アプリのURLをリクエストして、更新前の v1 アプリの出力が表示されました。

Azure Portal の確認

[アプリ] → [デプロイ] を確認します。
image.png
再度 v1 デプロイが実稼働に設定され、切り戻せたことを確認できます。

デプロイ後の注意点

Spring Apps アプリは2つのデプロイしか保持できません。さらに最新のデプロイを反映させるためには古いデプロイを削除する必要があります。

App sap-hello-spring-boot may have at most 2 deployments, currently 2

Spring Apps アプリの古いデプロイを削除します。

$ az spring app deployment delete \
    --resource-group rg-hello \
    --service aps-hello \
    --app sap-hello-spring-boot \
    --name sap-hello-spring-boot--v1
説明を開きます。

このコマンドは、Spring Apps アプリのデプロイを削除しています。

コマンド 内容
az spring app deployment delete Spring Apps アプリのデプロイを削除するためのコマンドです。
オプション 内容
--resource-group rg-hello Spring Apps アプリを作成するリソースグループの名前を指定します。
--service aps-hello Spring Apps アプリを作成する、Spring Apps サービスインスタンスの名前を指定します。
--app sap-hello-spring-boot Spring Apps アプリの名前を指定します。
--name sap-hello-spring-boot--v1 Spring Apps アプリのデプロイの名前を指定します。

Azure Portal の確認

[アプリ] → [デプロイ] を確認します。
image.png
v1 デプロイが削除されたことを確認できました。

まとめ

Azure Spring Apps 環境で、ブルーグリーンデプロイを実践することができました。
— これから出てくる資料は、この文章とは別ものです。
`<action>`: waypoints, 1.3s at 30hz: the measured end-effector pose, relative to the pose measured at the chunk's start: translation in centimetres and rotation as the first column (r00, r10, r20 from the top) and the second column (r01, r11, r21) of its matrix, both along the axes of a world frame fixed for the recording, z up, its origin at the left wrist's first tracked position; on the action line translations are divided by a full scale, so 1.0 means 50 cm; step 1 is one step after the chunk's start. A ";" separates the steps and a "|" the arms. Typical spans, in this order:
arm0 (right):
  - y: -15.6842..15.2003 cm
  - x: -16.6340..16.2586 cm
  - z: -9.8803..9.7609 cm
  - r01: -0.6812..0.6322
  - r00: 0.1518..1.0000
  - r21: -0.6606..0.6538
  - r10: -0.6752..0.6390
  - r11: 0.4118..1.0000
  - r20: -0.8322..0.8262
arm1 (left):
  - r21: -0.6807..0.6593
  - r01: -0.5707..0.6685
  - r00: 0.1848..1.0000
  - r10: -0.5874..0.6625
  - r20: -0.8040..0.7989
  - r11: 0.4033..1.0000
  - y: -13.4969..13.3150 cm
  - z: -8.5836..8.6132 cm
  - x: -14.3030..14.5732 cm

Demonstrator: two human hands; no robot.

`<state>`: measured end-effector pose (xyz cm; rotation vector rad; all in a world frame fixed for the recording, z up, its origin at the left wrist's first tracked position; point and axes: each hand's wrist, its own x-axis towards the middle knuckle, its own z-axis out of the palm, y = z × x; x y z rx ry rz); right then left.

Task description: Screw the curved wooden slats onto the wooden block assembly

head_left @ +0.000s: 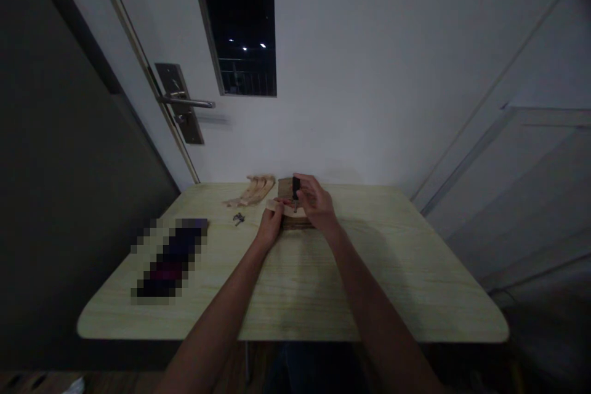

MavenAzure CLI を使って、Spring Boot の JAR ファイル形式アプリの作成、Azure 環境へのデプロイまで、すべてをターミナルから行うことができます。このように、クラウドでのシステム開発に必要なスキルや理解を深めることができます。初めての人でも簡単に手順を追うことができるので、ぜひ挑戦してみてください。

どうでしたか? 検証目的の Azure Spring Apps 環境で、JAR ファイル形式アプリのブルーグリーンデプロイを手軽に体験することができます。ぜひお試しください。今後も Azure の開発環境などを紹介していきますので、ぜひお楽しみにしてください。